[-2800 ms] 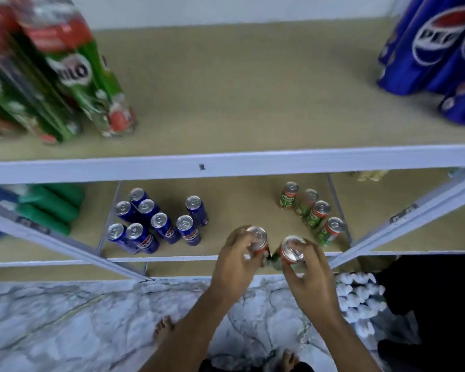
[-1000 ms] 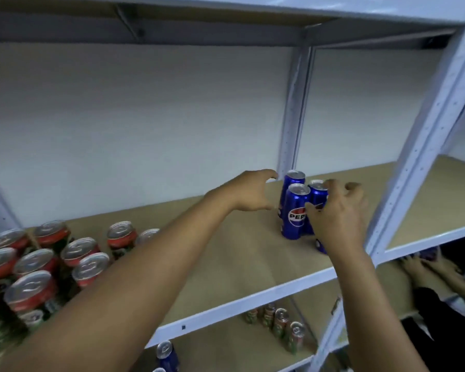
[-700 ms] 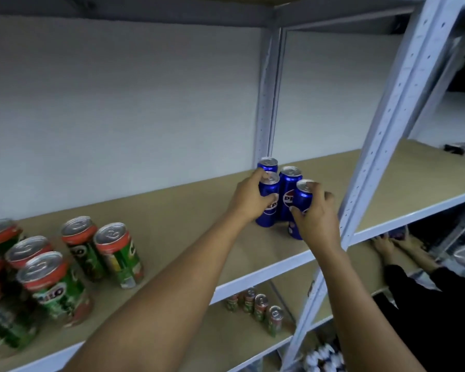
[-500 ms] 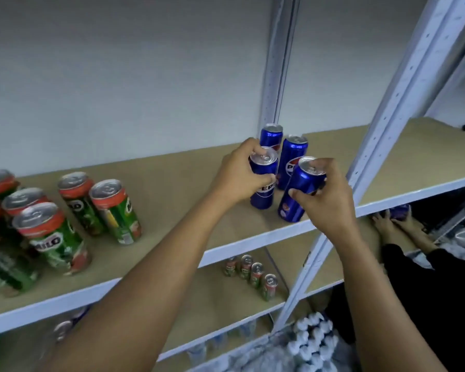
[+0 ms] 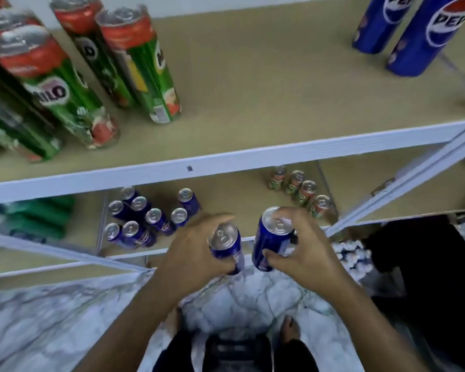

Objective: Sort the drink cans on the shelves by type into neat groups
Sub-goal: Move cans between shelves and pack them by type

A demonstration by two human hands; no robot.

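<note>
We look down past both forearms, which reach forward from the bottom of the frame. Left hand (image 5: 196,248): grip wrapped round a blue can (image 5: 226,247), fingers curled over its side, lid facing us. Right hand (image 5: 304,251): grip grasping a second blue can (image 5: 270,237), thumb low on its side, fingers arched over the rim. Both cans sit at lower centre, held just apart, in front of the lower shelf (image 5: 239,194). On it: blue Pepsi cans (image 5: 145,218) centre left, Milo cans (image 5: 301,189) centre right. Upper shelf (image 5: 253,89): green Milo cans (image 5: 65,76) upper left, two Pepsi cans (image 5: 411,30) upper right.
</note>
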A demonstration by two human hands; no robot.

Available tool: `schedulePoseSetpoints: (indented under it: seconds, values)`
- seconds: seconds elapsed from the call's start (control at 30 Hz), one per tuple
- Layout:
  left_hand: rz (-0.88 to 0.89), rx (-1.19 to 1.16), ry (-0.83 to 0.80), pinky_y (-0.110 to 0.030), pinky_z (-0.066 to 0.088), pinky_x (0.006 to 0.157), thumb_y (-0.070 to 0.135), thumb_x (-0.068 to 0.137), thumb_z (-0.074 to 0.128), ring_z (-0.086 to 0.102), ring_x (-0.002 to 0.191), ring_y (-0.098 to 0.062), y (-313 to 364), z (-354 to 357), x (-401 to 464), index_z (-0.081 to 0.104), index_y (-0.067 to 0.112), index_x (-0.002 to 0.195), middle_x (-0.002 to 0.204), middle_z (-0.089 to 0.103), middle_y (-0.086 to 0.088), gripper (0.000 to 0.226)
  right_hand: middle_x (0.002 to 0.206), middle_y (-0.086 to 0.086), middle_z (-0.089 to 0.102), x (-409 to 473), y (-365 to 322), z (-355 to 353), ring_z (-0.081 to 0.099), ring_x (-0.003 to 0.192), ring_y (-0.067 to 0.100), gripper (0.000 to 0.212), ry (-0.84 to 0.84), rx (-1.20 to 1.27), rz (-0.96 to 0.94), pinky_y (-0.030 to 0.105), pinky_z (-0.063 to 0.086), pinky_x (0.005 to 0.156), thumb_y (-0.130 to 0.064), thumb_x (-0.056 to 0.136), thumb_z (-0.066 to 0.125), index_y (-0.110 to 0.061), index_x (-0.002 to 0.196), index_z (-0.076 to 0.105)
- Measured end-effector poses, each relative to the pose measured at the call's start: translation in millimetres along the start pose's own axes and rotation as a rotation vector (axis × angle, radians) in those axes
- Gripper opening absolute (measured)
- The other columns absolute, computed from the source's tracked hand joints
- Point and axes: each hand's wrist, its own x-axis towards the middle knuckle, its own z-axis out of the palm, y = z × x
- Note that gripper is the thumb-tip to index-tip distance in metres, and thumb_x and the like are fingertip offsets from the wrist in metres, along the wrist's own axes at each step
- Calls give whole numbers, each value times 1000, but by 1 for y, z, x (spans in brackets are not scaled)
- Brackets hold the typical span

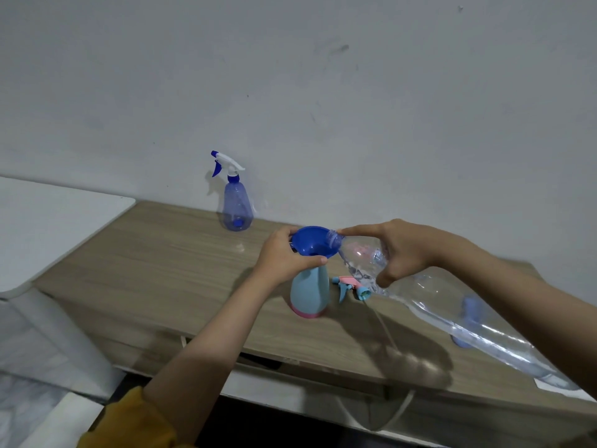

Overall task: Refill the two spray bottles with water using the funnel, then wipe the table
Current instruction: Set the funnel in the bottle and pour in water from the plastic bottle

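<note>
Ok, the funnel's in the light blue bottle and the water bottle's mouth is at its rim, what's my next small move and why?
Probably keep tipping the clear water bottle with your right hand while the left hand steadies the blue funnel: its mouth sits at the rim, and the light blue spray bottle has its trigger head off.

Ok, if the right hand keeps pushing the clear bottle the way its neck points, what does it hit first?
The blue funnel. The right hand tilts the clear bottle leftward, and its mouth already sits at the funnel's rim; beyond that is the left hand steadying the funnel.
</note>
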Motion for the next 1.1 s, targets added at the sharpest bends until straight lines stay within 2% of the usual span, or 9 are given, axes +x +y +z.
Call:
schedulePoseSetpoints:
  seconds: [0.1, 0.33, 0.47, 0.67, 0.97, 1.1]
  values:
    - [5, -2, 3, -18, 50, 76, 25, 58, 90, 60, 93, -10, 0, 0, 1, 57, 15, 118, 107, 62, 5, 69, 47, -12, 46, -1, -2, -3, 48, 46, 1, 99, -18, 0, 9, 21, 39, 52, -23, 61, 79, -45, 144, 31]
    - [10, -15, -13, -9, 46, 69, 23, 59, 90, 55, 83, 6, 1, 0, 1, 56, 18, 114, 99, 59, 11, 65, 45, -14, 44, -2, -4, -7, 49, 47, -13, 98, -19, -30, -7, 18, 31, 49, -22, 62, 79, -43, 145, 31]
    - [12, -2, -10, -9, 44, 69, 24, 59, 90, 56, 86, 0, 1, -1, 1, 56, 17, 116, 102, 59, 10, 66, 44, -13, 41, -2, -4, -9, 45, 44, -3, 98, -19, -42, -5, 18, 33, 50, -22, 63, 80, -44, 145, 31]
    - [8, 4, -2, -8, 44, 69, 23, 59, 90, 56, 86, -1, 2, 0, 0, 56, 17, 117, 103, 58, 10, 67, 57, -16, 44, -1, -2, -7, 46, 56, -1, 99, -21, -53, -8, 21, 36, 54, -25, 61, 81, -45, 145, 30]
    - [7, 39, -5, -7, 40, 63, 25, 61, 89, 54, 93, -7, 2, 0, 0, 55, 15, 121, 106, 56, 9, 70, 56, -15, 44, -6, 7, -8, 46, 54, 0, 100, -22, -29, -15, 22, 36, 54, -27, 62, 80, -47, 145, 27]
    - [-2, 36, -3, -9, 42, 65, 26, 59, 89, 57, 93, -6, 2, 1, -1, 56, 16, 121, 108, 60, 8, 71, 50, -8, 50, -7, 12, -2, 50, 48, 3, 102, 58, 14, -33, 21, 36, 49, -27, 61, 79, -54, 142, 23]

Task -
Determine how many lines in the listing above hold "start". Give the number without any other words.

Exercise result -
2